◆ GIVEN ENTRIES
*****
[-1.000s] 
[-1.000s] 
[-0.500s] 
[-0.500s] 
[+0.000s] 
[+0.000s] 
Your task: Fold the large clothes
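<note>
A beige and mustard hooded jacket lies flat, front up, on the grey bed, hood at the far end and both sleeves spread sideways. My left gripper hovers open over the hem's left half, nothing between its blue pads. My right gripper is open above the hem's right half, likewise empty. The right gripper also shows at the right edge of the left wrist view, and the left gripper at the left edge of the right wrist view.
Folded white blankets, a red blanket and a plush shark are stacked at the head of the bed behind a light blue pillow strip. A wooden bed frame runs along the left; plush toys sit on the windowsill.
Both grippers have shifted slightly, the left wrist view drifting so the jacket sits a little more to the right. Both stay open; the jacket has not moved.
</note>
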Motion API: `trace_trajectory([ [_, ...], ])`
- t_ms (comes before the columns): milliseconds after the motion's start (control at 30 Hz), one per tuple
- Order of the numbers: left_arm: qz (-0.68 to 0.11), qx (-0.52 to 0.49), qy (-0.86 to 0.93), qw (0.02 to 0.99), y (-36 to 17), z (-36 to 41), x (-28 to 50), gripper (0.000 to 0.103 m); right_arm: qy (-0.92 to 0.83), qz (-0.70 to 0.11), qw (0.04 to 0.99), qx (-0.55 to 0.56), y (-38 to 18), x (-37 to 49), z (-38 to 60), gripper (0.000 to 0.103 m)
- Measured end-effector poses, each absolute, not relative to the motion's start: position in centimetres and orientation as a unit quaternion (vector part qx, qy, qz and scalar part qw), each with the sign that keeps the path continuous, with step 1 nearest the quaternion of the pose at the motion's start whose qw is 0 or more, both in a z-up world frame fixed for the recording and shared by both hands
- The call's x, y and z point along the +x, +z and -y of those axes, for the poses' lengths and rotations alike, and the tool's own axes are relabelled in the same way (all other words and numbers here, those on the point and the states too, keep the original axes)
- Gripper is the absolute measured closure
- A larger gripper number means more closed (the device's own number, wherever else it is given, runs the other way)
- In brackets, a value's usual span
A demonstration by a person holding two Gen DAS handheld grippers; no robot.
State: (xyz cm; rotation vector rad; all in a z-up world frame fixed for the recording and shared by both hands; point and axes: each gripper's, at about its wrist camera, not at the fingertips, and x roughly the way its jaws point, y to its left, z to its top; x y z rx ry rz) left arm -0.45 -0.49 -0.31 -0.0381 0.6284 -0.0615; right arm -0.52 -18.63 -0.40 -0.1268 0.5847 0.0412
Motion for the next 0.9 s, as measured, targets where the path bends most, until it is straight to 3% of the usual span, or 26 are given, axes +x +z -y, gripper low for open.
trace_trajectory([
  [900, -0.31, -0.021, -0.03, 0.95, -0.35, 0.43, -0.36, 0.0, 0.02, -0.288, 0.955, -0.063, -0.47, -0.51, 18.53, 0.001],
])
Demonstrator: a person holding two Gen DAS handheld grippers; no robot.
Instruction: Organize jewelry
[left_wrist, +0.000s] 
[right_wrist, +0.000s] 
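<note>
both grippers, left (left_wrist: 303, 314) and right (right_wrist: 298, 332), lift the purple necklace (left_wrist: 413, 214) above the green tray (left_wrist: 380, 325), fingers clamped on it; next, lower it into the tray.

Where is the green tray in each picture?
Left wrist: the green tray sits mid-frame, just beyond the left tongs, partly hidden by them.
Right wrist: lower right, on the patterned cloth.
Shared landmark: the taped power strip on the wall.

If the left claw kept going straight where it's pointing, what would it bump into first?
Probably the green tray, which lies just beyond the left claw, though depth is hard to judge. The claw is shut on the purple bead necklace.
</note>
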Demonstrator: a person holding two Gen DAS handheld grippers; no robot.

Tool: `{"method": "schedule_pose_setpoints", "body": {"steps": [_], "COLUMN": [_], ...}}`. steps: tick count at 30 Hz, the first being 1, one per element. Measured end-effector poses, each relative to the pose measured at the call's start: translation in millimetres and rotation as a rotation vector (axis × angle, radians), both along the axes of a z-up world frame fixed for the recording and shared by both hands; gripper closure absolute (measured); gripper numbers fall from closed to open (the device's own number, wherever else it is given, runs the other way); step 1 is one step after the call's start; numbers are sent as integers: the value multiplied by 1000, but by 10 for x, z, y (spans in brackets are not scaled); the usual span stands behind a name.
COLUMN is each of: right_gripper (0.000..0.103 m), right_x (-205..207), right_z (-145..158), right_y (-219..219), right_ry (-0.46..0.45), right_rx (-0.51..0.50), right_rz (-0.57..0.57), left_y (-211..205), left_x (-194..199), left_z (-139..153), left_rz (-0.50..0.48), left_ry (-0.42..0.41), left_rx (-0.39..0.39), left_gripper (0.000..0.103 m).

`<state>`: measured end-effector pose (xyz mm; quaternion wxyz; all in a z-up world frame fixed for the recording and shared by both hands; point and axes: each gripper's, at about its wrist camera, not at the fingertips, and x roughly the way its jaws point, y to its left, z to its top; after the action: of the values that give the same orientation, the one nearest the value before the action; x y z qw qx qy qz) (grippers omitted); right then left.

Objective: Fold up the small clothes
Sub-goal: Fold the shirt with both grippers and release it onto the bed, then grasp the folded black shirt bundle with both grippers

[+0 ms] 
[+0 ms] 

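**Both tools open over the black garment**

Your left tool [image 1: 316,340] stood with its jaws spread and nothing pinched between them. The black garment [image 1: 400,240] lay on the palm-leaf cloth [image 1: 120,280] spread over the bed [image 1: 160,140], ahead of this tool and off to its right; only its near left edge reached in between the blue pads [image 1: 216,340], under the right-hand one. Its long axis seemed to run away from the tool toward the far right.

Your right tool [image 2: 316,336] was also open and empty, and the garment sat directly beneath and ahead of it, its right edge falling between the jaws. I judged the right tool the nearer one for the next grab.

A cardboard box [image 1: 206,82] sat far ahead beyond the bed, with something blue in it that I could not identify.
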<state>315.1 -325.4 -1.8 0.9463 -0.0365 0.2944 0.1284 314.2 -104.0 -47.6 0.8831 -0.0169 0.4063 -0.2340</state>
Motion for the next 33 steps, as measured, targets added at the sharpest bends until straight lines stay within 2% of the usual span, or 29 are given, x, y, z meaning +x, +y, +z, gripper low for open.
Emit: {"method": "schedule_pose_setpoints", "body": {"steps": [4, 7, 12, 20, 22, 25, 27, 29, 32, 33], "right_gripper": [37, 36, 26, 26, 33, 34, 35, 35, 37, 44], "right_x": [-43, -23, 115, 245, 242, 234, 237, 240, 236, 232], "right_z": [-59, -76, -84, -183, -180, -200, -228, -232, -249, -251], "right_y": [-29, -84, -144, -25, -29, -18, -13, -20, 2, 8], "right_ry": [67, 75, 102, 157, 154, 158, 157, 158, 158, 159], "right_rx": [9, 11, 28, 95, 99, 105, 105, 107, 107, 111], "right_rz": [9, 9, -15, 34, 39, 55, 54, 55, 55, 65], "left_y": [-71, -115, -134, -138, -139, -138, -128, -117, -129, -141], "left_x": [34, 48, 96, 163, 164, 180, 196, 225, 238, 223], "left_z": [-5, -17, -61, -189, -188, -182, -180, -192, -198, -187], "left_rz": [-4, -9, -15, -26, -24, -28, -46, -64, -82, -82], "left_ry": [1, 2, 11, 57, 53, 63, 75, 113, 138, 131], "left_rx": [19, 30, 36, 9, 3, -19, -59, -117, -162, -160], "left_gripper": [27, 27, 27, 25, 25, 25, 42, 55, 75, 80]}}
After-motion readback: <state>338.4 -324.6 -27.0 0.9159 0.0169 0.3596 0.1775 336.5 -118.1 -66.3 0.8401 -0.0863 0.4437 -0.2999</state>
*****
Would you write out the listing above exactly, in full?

◆ TASK ANSWER
[-1.000s] 
[-1.000s] 
[-0.500s] 
[-0.500s] 
[+0.000s] 
[+0.000s] 
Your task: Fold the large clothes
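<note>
A beige and mustard hooded jacket lies flat, front up, on the grey bed, hood at the far end and both sleeves spread sideways. My left gripper hovers open over the hem's left half, nothing between its blue pads. My right gripper is open above the hem's right half, likewise empty. The right gripper also shows at the right edge of the left wrist view, and the left gripper at the left edge of the right wrist view.
Folded white blankets, a red blanket and a plush shark are stacked at the head of the bed behind a light blue pillow strip. A wooden bed frame runs along the left; plush toys sit on the windowsill.
Both grippers have shifted slightly, the left wrist view drifting so the jacket sits a little more to the right. Both stay open; the jacket has not moved.
</note>
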Motion API: `trace_trajectory([ [_, ...], ])`
- t_ms (comes before the columns): milliseconds after the motion's start (control at 30 Hz), one per tuple
- Order of the numbers: left_arm: qz (-0.68 to 0.11), qx (-0.52 to 0.49), qy (-0.86 to 0.93), qw (0.02 to 0.99), y (-36 to 17), z (-36 to 41), x (-28 to 50), gripper (0.000 to 0.103 m); right_arm: qy (-0.92 to 0.83), qz (-0.70 to 0.11), qw (0.04 to 0.99), qx (-0.55 to 0.56), y (-38 to 18), x (-37 to 49), z (-38 to 60), gripper (0.000 to 0.103 m)
- Measured end-effector poses, each absolute, not relative to the motion's start: position in centimetres and orientation as a unit quaternion (vector part qx, qy, qz and scalar part qw), each with the sign that keeps the path continuous, with step 1 nearest the quaternion of the pose at the motion's start whose qw is 0 or more, both in a z-up world frame fixed for the recording and shared by both hands
- The call's x, y and z point along the +x, +z and -y of those axes, for the poses' lengths and rotations alike, and the tool's own axes are relabelled in the same way (all other words and numbers here, those on the point and the states too, keep the original axes)
- Gripper is the absolute measured closure
- A larger gripper number means more closed (the device's own number, wherever else it is given, runs the other way)
- In brackets, a value's usual span
A demonstration by a person holding two Gen DAS handheld grippers; no robot.
State: (xyz cm; rotation vector rad; all in a z-up world frame fixed for the recording and shared by both hands; point and axes: each gripper's, at about its wrist camera, not at the fingertips, and x roughly the way its jaws point, y to its left, z to its top; x y z rx ry rz) left arm -0.45 -0.49 -0.31 -0.0381 0.6284 -0.0615; right arm -0.52 -18.63 -0.40 -0.1268 0.5847 0.0412
Motion for the next 0.9 s, as measured, targets where the path bends most, until it is straight to 3% of the usual span, or 26 are given, axes +x +z -y, gripper low for open.
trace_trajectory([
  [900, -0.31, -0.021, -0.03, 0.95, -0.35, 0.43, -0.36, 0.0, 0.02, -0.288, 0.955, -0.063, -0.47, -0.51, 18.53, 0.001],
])
Demonstrator: a person holding two Gen DAS handheld grippers; no robot.
Instruction: Organize jewelry
[left_wrist, +0.000s] 
[right_wrist, +0.000s] 
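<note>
both grippers, left (left_wrist: 303, 314) and right (right_wrist: 298, 332), lift the purple necklace (left_wrist: 413, 214) above the green tray (left_wrist: 380, 325), fingers clamped on it; next, lower it into the tray.

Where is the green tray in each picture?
Left wrist: the green tray sits mid-frame, just beyond the left tongs, partly hidden by them.
Right wrist: lower right, on the patterned cloth.
Shared landmark: the taped power strip on the wall.

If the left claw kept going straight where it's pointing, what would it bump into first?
Probably the green tray, which lies just beyond the left claw, though depth is hard to judge. The claw is shut on the purple bead necklace.
</note>
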Demonstrator: a person holding two Gen DAS handheld grippers; no robot.

Tool: `{"method": "schedule_pose_setpoints", "body": {"steps": [_], "COLUMN": [_], ...}}`. steps: tick count at 30 Hz, the first being 1, one per element. Measured end-effector poses, each relative to the pose measured at the call's start: translation in millimetres and rotation as a rotation vector (axis × angle, radians), both along the axes of a z-up world frame fixed for the recording and shared by both hands; gripper closure absolute (measured); gripper numbers fall from closed to open (the device's own number, wherever else it is given, runs the other way); step 1 is one step after the call's start; numbers are sent as integers: the value multiplied by 1000, but by 10 for x, z, y (spans in brackets are not scaled); the usual span stands behind a name.
COLUMN is each of: right_gripper (0.000..0.103 m), right_x (-205..207), right_z (-145..158), right_y (-219..219), right_ry (-0.46..0.45), right_rx (-0.51..0.50), right_rz (-0.57..0.57), left_y (-211..205), left_x (-194..199), left_z (-139..153), left_rz (-0.50..0.48), left_ry (-0.42..0.41), left_rx (-0.39..0.39), left_gripper (0.000..0.103 m).

`<state>`: measured end-effector pose (xyz mm; quaternion wxyz; all in a z-up world frame fixed for the recording and shared by both hands; point and axes: each gripper's, at about its wrist camera, not at the fingertips, and x roughly the way its jaws point, y to its left, z to its top; after the action: of the values that give the same orientation, the one nearest the value before the action; x y z qw qx qy qz) (grippers omitted); right then left.

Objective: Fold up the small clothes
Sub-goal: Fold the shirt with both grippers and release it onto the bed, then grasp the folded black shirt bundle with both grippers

[+0 ms] 
[+0 ms] 

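**Both tools open over the black garment**

Your left tool [image 1: 316,340] stood with its jaws spread and nothing pinched between them. The black garment [image 1: 400,240] lay on the palm-leaf cloth [image 1: 120,280] spread over the bed [image 1: 160,140], ahead of this tool and off to its right; only its near left edge reached in between the blue pads [image 1: 216,340], under the right-hand one. Its long axis seemed to run away from the tool toward the far right.

Your right tool [image 2: 316,336] was also open and empty, and the garment sat directly beneath and ahead of it, its right edge falling between the jaws. I judged the right tool the nearer one for the next grab.

A cardboard box [image 1: 206,82] sat far ahead beyond the bed, with something blue in it that I could not identify.
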<state>315.1 -325.4 -1.8 0.9463 -0.0365 0.2944 0.1284 314.2 -104.0 -47.6 0.8831 -0.0169 0.4063 -0.2340</state>
Motion for the next 33 steps, as measured, targets added at the sharpest bends until straight lines stay within 2% of the usual span, or 29 are given, x, y, z meaning +x, +y, +z, gripper low for open.
Emit: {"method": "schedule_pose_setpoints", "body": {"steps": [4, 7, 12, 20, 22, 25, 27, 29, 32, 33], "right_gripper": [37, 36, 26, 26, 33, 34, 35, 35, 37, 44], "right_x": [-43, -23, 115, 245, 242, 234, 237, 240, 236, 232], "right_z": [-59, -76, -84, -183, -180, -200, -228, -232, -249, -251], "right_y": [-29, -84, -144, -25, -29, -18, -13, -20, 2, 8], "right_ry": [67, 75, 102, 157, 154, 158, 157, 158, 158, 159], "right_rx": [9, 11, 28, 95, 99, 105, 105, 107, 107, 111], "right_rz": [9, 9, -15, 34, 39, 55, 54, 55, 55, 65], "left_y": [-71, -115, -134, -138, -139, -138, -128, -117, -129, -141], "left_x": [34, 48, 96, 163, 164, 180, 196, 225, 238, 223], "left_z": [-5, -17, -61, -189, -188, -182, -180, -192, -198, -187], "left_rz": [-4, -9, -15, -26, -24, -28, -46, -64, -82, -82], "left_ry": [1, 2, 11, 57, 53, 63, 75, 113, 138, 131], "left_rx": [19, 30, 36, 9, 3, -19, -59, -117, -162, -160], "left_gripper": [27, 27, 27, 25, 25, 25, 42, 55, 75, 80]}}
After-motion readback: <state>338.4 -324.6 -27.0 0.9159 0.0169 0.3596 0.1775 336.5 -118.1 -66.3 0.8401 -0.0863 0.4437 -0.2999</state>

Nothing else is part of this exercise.